Time: Thirty-five years after the death of Dan Rodricks.
Place: The ballroom of a dilapidated, fleabag hotel in crumbling Inner Harbor area.
Event: Potluck dinner and opening of Rodricks memoirs.
Host: Good evening, ladies and gentlemen, I'm Joseph Amalfitano Jr., chairman of the Rodricks Society, editor of Rodricksiana and your host for tonight's big event.
Unidentified guest: Hey, when do we eat!!
Host: Now, now, be patient, everyone. We have a lovely dinner for you. Here's Sara Tadson, dinner chairman, to tell us about tonight's feast. Sara . . .
Sara: Thanks, Joey. Tonight, we have a wonderful Spam and macaroni casserole donated by the Knights of Columbus of Arbutus; finger rolls stuffed with surplus American cheese donated by the Quayle administration; and a delicious Junior League punch donated by the Junior League. Also, for dessert, day-old sheet cakes from Muhly's.
Host: Thank you, Sara. That sure does sound appetizing. . . . And now, the moment the whole literary world has been anxiously awaiting . . .
Unidentified guest: Let's do it!!!!
Host: As you all know, when he passed to the great beyond 35 years ago, Dan Rodricks was a has-been newspaper columnist and radio personality who wandered the streets of Baltimore talking to himself and screaming maniacally at Perrier trucks. But, he left behind his memoirs. It was his egotistical wish, as it was the famous H.L. Mencken's wish, to have his memoirs unsealed 35 years after he died. That way, of course, he would be guaranteed to haunt us from beyond the grave, to force upon us hundreds of thousands of words of self-indulgent prose, to make us once again ponder his life as a newspaperman and social and political critic, even if we had our fill of it. Death could not diminish his inflated sense of self. Rodricks packed away his memoirs, handwritten in crayon on yellow construction paper, into six old Greenspring Dairy crates. Tonight, as per his orders, we open those crates and get our first look at these long-unawaited memoirs. Will the sergeant-at-arms present the crates.
Sergeant-at-arms Big Little Joey Peske Jr. pushes shopping cart to front of ballroom.

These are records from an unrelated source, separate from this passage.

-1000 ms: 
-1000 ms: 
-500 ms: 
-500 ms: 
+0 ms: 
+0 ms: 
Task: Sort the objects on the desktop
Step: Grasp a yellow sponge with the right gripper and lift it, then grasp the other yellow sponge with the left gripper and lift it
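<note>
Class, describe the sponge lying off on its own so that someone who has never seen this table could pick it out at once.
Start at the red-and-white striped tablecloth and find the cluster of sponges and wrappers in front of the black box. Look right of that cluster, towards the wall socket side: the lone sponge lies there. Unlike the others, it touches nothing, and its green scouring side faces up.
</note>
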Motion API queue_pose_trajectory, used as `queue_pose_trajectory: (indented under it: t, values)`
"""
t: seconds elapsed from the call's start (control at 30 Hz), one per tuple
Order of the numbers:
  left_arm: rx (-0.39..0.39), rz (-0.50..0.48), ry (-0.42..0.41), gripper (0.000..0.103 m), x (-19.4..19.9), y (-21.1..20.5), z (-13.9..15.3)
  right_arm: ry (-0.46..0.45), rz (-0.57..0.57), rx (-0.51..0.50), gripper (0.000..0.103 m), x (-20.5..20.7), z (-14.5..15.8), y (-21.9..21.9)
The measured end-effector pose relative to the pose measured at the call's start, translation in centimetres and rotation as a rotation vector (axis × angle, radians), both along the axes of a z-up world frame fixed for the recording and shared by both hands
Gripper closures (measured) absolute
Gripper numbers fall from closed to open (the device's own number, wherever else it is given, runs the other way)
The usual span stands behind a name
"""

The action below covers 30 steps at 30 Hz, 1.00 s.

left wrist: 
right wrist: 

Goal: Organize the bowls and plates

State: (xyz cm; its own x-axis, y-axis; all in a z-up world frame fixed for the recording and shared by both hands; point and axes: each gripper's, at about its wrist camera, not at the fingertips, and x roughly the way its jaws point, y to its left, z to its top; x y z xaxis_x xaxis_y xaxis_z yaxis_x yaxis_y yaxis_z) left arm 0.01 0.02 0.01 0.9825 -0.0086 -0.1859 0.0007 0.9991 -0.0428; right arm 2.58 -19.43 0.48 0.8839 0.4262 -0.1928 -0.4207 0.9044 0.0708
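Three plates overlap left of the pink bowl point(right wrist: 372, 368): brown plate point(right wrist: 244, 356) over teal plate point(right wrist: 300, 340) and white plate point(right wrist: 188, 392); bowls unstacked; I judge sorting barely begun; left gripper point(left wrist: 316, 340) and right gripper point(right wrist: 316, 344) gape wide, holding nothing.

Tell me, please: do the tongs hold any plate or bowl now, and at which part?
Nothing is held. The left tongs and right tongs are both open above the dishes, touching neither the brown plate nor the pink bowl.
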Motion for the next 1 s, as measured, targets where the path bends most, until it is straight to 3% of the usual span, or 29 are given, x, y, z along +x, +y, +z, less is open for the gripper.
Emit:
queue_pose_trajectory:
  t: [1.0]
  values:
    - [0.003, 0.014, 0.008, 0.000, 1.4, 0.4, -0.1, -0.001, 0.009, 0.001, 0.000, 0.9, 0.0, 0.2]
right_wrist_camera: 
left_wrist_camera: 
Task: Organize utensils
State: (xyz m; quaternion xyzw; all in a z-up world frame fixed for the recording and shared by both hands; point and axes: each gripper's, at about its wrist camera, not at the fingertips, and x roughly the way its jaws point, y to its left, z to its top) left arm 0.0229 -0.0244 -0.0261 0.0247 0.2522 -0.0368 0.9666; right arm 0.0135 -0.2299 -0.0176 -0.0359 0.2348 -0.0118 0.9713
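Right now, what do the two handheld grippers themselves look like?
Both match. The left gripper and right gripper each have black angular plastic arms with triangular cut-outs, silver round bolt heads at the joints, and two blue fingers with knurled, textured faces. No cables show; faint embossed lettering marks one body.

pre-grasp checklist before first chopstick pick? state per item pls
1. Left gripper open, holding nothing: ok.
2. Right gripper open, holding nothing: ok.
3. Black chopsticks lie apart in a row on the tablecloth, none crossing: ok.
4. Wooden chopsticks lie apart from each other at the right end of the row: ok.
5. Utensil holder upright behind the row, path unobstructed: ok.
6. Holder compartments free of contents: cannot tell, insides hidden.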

The cart is stacked with the dairy crates.
Host: Now I'd like to ask Big Little Joey to read the first page of each memoir from each of the six crates . . .
Unidentified guest: This is taking too long. When do we eat!!

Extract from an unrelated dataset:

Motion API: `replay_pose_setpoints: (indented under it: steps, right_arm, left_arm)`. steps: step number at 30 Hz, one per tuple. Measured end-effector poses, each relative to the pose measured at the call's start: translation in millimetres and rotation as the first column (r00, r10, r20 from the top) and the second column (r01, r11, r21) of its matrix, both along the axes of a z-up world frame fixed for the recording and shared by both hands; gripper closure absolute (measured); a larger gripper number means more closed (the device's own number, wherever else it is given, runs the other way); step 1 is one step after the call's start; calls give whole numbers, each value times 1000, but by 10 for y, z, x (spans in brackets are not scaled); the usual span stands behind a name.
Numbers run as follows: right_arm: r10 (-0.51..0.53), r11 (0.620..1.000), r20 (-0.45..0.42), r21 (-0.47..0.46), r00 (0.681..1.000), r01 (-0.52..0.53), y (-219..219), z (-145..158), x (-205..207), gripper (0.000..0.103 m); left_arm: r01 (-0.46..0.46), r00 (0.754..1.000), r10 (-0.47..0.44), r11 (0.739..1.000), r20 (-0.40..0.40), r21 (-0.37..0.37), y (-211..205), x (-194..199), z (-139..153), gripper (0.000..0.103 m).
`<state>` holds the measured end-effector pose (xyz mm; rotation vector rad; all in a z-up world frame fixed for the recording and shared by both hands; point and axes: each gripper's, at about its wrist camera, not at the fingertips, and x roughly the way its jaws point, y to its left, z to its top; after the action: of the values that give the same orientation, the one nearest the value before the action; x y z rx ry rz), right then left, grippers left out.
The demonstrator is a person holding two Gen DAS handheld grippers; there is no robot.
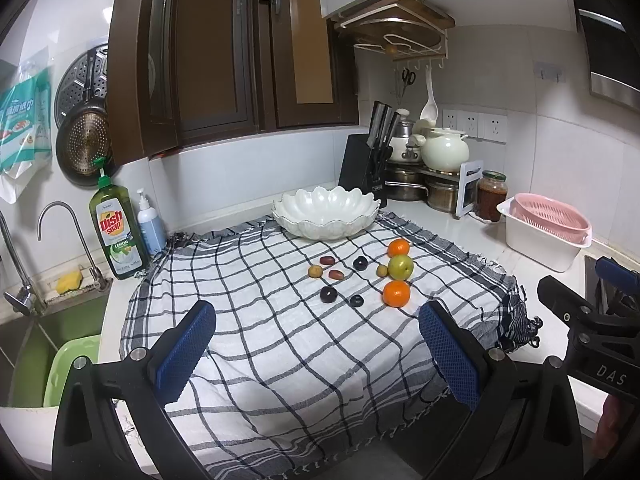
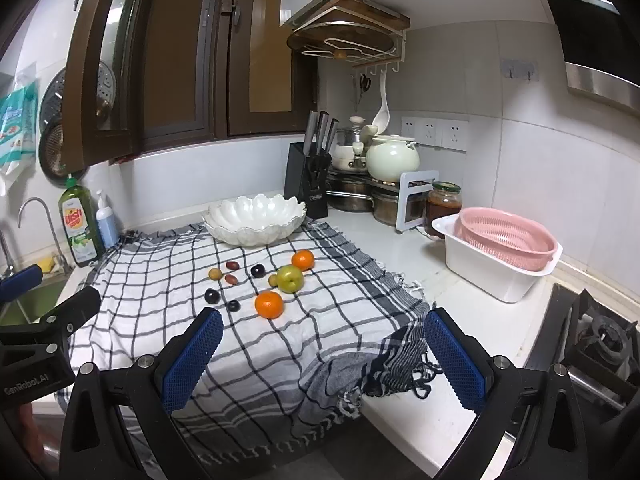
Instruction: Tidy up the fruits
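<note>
Several fruits lie loose on a checked cloth [image 1: 280, 340]: two oranges [image 1: 397, 293] [image 1: 399, 248], a green apple [image 1: 400, 267], dark plums [image 1: 328, 294] and small brown and yellow fruits [image 1: 315, 271]. Behind them stands an empty white scalloped bowl [image 1: 326, 212] [image 2: 255, 219]. My left gripper [image 1: 316, 328] hovers open over the cloth's near part, short of the fruits. My right gripper [image 2: 324, 334] is open too, above the cloth's front right, with the near orange [image 2: 269, 304] and the apple [image 2: 290, 278] ahead to the left. Neither holds anything.
A sink with taps [image 1: 24, 280], dish soap [image 1: 116, 236] and a pump bottle [image 1: 150, 224] stand left. A knife block [image 1: 366, 172], pots, a jar [image 1: 490, 196] and a pink colander in a white tub [image 1: 548, 236] line the back right. A stove burner [image 2: 600, 344] sits far right.
</note>
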<state>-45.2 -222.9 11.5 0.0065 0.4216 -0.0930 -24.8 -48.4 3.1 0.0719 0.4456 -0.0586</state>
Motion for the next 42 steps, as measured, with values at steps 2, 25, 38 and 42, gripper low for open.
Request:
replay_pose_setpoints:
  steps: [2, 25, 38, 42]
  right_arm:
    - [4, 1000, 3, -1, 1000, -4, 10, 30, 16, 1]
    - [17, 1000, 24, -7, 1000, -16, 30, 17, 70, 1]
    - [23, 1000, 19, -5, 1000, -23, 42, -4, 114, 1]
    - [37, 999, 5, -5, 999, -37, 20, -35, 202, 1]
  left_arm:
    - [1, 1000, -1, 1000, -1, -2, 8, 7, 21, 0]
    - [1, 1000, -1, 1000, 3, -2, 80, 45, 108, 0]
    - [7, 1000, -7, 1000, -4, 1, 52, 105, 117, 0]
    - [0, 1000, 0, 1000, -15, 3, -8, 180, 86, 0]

Host: Pipe down now. Mr. Peske, read the first page . . .
Peske: The first page is dated June 12, 1979 . . . "Went to the neighborhood 7-Eleven for the monthly changing of Slurpee flavors. This month's choice: wild cherry. Had a Big Dog with it. Yummy-yummy."
Host: That's it?
Peske: That's all it says. The next one starts on June 31, 1981 . . . "Attended royal wedding of Charles and Diana in St. Paul's Cathedral, London. Dull. Boring. Sat in the press gallery three hours before ceremony for security reasons. Ceremony lasted close to two hours. Had to go something bad. I was starving, too. Went to Fleet Street. Had fish and chips served on clean newsprint. Yummy-yum-yum."
Host: Go to the next crate. Read the next entry.
Peske: "Friday, April 13, 1990 . . . "The tributes to our larger-than-life governor continue. Went to dedication of Victorian fountain on the lawn of Governor's Mansion, Annapolis. Gov. William Donald Schaefer was there. It was raining, but the governor said someone told him it was holy water coming down from the sky. Our governor is a very entertaining fellow, but his ego constantly needs nourishment. I wouldn't be surprised if we start dedicating every truck weigh-station and fire hydrant in his name. The fountain is pretty nice. After the dedication, we had lunch -- baked beans and fish sticks. Yummy yummy."
Unidentified guest: This is making me hungry!!
Peske: Next entry is from June 31, 1988 . . . "Today, I rotated my tires, then drove down to Little Italy and had lunch at Germano's Trattoria Petrucci. Had the grouper livornese. Stopped at Mugavero's and took home a tomato sandwich. Put it all on my Evening Sun expense account, too." . . . That's all that's in here. The rest is Mad magazines and old copies of the Racing Form. There's a bumper sticker that says, "I Shop At All Goodwill Stores."
Host: Well, then, there being no other business, let's eat!!